Cosas que se hacen (cuando se puede)
Cosas que se hacen (cuando se puede)
Cuando se termina de redactar un manuscrito, si se tiene la posibilidad, se publica. Dicho así, parece un gesto sencillo, casi mecánico. Pero entre una cosa y la otra suele mediar un tiempo difícil de medir: no el de los días o los meses, sino ese otro en el que el autor —este yo— aprende a soltar lo que ha sido, durante tanto tiempo, solo suyo. Publicar es, en el fondo, dejar que el texto empiece a desprenderse.
Y cuando eso ocurre, cuando el editor convierte el manuscrito en libro, hay otra costumbre: presentarlo. Darle un lugar, una fecha, una hora. Hacer que exista también en ese espacio donde la palabra vuelve a ser voz, donde lo escrito se acerca, por un momento, a quienes lo escuchan.
Para eso se hace un cartel, un objeto sencillo donde se ordena lo imprescindible: aquí, tal día y a tal hora. Un modo de decir sin rodeos que algo va a suceder, que algo, de hecho, ya está sucediendo. Este es ese cartel. En él aparece el título: Vientos del Sureste. Aparece también un lugar —el Museo de la Zafra, en Vecindario—, que no es un lugar cualquiera. Y aparecen una fecha —24 de abril— y una hora —siete de la tarde— que, vistas de lejos, no son más que eso, pero que, vistas de cerca, empiezan a parecerse a una cita.
Todo parece claro cuando se dispone así. Pero hay algo que el cartel no dice, o que dice sin decirlo: entre el momento en que se escribe la última línea y este otro en que se fija una hora para hablar de ella, queda suspendido todo lo demás. Lo que costó encontrar ciertas palabras, lo que se quedó fuera, lo que durante años apenas pudo decirse en voz baja y que ahora, de alguna forma, busca otro aire. El cartel no cuenta esa historia, pero la sostiene. Y tal vez sea suficiente. Por ahora.

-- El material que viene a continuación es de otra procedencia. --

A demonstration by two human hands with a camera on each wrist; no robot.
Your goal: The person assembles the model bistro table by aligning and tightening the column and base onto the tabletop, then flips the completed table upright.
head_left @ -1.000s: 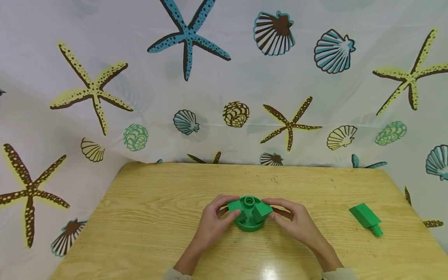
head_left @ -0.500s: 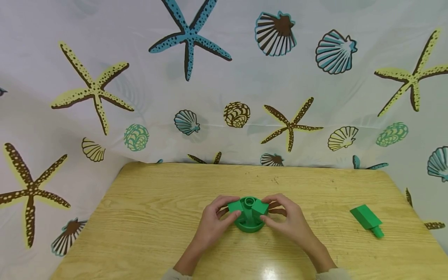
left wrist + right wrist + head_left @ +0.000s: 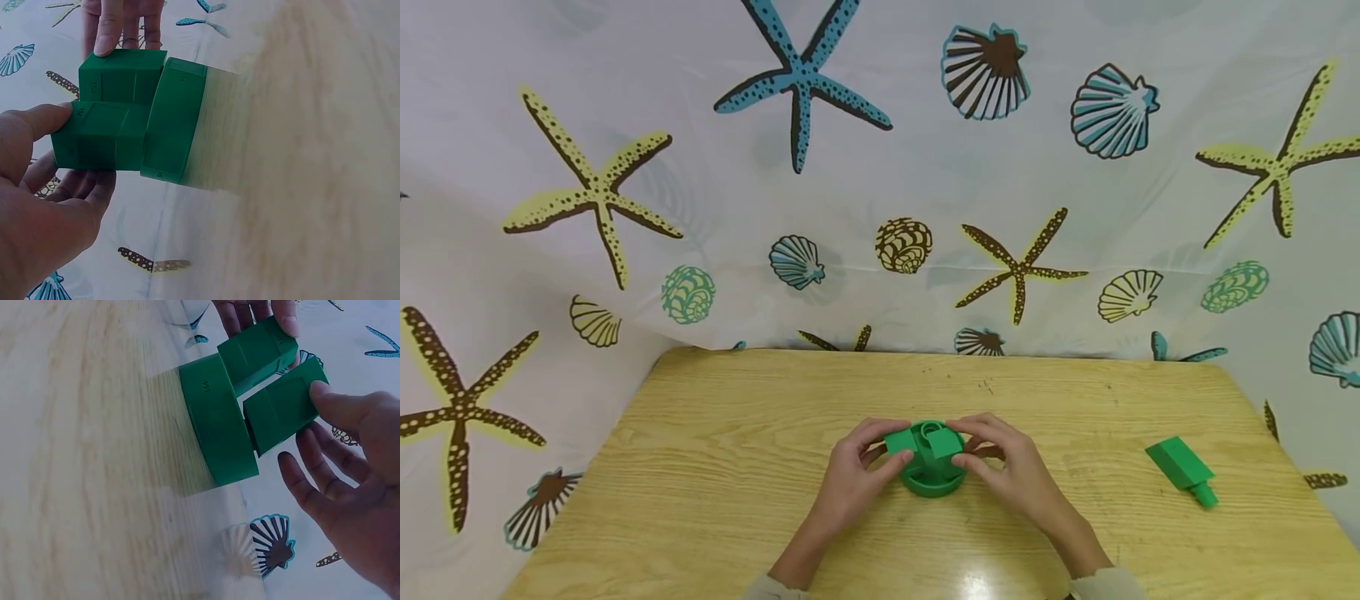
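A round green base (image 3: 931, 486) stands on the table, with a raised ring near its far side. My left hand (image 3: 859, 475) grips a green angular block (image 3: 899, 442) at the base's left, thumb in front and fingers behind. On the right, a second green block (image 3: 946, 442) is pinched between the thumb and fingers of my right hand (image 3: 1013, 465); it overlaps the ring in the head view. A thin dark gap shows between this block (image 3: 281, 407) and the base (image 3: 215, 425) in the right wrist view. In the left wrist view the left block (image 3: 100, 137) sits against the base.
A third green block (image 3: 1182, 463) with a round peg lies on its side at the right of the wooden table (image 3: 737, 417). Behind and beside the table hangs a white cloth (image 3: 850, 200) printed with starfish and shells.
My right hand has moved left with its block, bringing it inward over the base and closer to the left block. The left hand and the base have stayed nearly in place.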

Y después, ya allí y animados por la cita propuesta, entre Victoriano Santana Sanjurjo —el editor— y Eduardo González Pérez —ese otro yo que les escribe—, nos hablarán de lo que el libro apenas logra contener del todo: de una semana cualquiera convertida en memoria, de los días y las horas como forma de ordenar lo vivido, de los hombres y mujeres de la aparcería y del aprendizaje que fue pasando de mano en mano; del agua que se reparte, de la tierra que se trabaja sin poseerla y de los nombres que durante años quedaron en voz baja y que ahora regresan, empujados por ese viento que insiste en contar; también de las huelgas aparceras, de las reuniones, de las decisiones tomadas al borde del surco o en los encierros en la capital, y de esa corriente —a veces invisible— que fue convirtiendo el miedo en algo compartido. En el fondo, de todo aquello que, entre la memoria y la palabra, ha ido buscando su lugar hasta llegar aquí.